Begin at the line containing "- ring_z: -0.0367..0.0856" in the entries below and end at the line containing "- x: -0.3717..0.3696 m"; transcribe that range exactly and nothing outside it.

[RECORDS FOR THE TASK]:
§ §

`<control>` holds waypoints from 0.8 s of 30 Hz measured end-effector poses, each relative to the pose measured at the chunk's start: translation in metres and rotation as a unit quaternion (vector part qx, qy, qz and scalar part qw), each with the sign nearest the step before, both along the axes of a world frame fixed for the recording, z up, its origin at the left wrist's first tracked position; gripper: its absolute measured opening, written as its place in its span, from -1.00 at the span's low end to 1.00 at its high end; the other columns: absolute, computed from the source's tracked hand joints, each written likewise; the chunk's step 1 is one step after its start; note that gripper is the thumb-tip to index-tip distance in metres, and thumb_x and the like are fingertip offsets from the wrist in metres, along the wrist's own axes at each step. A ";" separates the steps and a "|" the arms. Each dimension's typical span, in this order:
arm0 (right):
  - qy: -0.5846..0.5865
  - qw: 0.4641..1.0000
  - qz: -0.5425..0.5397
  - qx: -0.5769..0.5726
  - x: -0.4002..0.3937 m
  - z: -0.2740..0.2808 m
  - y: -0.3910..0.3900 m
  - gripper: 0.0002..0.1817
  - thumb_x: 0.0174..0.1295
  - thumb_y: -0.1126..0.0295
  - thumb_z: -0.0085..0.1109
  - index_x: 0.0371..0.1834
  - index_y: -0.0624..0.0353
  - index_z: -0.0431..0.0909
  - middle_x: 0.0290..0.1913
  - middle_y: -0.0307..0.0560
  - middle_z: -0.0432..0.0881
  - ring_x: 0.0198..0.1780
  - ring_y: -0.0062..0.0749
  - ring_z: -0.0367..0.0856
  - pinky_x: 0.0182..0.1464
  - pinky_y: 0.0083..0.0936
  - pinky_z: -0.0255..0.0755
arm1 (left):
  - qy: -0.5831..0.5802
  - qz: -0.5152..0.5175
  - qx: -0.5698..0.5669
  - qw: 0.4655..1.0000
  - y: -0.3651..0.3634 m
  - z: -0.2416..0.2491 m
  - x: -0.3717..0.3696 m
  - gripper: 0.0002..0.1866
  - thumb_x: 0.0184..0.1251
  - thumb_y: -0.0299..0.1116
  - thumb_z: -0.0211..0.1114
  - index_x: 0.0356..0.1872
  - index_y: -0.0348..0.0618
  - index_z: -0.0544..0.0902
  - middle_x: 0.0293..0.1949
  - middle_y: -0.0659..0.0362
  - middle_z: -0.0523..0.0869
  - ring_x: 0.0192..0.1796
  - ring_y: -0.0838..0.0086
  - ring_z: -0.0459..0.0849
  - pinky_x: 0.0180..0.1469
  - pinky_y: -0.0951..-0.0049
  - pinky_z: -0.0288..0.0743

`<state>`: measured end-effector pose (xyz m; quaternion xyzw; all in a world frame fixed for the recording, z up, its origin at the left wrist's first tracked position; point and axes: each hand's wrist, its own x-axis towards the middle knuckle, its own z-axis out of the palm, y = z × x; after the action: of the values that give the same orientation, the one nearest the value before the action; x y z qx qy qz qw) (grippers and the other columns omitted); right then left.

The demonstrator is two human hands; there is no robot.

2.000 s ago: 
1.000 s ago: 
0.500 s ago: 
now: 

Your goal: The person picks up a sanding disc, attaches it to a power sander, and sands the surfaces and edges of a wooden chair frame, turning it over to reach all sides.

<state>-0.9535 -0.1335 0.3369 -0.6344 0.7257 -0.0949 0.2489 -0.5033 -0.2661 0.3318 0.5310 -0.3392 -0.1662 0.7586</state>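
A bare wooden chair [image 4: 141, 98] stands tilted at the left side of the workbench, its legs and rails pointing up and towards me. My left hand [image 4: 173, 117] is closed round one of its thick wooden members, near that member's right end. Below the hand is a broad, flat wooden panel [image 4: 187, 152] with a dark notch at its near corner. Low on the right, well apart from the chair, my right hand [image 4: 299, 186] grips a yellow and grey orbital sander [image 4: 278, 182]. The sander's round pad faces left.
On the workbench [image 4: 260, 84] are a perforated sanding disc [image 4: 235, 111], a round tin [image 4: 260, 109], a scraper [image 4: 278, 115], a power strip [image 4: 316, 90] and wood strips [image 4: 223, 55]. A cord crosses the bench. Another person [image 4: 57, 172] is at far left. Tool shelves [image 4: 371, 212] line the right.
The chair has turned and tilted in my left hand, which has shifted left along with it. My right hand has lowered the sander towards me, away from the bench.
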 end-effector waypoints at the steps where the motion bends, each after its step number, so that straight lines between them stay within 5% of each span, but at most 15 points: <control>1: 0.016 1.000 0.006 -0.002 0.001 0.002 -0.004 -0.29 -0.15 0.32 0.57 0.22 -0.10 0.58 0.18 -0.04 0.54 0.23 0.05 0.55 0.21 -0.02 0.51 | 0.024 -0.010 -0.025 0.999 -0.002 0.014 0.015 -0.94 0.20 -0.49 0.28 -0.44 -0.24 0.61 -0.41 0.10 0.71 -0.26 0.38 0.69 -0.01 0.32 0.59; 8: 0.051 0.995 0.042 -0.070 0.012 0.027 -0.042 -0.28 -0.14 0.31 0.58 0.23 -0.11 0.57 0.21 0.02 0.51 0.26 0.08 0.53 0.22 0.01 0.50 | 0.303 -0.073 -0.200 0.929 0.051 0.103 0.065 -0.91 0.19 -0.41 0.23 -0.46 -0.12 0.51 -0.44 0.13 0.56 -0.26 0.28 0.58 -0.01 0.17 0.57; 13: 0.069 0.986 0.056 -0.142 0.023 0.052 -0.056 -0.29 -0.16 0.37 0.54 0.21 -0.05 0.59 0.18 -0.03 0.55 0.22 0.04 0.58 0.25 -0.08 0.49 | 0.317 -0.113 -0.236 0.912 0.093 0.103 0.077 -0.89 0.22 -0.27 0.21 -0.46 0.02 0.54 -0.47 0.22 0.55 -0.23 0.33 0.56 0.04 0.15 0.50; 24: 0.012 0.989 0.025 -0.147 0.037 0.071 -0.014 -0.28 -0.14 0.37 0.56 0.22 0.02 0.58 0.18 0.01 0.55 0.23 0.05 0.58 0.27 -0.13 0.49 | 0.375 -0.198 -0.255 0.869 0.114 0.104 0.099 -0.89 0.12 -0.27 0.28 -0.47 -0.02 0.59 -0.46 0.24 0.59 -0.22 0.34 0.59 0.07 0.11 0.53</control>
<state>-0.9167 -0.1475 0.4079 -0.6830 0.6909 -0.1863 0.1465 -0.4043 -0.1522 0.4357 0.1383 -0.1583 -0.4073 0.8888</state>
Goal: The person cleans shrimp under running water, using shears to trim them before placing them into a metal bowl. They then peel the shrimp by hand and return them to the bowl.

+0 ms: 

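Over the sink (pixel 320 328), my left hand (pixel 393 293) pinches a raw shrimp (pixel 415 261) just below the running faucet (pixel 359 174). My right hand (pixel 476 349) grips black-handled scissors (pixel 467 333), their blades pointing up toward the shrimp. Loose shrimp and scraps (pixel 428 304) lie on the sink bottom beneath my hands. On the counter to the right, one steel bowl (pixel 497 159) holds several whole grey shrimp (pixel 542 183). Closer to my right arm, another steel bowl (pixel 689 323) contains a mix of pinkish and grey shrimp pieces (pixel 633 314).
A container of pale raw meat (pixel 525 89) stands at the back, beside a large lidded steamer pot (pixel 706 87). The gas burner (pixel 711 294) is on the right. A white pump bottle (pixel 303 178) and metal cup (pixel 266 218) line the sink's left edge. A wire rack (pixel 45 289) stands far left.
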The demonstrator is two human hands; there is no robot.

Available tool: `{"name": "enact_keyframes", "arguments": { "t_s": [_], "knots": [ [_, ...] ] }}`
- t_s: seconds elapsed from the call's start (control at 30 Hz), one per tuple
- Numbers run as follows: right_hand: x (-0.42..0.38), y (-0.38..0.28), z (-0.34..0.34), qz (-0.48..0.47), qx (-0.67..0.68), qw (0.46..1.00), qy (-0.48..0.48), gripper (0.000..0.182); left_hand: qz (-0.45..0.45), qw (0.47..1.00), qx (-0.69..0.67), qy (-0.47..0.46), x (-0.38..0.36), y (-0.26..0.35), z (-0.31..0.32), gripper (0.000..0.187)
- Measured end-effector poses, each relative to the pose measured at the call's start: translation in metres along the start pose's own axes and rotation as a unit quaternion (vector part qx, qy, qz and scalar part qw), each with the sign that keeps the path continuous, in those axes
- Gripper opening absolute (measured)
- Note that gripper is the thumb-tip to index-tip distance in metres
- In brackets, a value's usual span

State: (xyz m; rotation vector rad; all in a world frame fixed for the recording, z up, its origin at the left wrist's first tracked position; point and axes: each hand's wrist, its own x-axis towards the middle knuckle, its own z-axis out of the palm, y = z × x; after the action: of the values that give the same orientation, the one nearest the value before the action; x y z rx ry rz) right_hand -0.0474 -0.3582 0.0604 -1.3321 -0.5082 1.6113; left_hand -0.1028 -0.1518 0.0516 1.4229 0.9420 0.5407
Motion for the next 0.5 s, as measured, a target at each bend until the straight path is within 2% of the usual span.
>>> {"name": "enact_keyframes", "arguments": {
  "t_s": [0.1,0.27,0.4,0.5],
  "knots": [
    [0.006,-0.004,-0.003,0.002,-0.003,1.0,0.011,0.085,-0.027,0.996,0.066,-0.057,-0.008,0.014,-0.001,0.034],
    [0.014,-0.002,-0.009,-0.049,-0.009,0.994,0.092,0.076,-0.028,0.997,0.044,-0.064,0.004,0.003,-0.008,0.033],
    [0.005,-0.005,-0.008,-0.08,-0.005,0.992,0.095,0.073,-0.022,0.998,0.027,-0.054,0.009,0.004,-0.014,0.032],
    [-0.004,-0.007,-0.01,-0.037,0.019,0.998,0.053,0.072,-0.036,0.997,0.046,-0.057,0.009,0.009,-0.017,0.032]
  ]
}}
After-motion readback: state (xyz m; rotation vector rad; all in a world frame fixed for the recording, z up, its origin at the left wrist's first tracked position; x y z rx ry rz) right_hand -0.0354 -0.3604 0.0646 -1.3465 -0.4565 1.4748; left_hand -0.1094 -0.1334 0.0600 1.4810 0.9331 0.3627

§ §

[WRITTEN RESPONSE]:
  - ring_z: -0.0367..0.0856
  - pinky_x: 0.0182..0.1464
  - pinky_y: 0.0083..0.0936
  - pinky_z: -0.0255..0.0755
arm1 (left):
  - qy: -0.5831..0.5802
  - qz: -0.5152..0.5175
  - qx: -0.5698..0.5669
  - qw: 0.4655..1.0000
  - y: -0.3651..0.3634 m
  - z: -0.2416..0.2491 m
  - x: -0.3717..0.3696 m

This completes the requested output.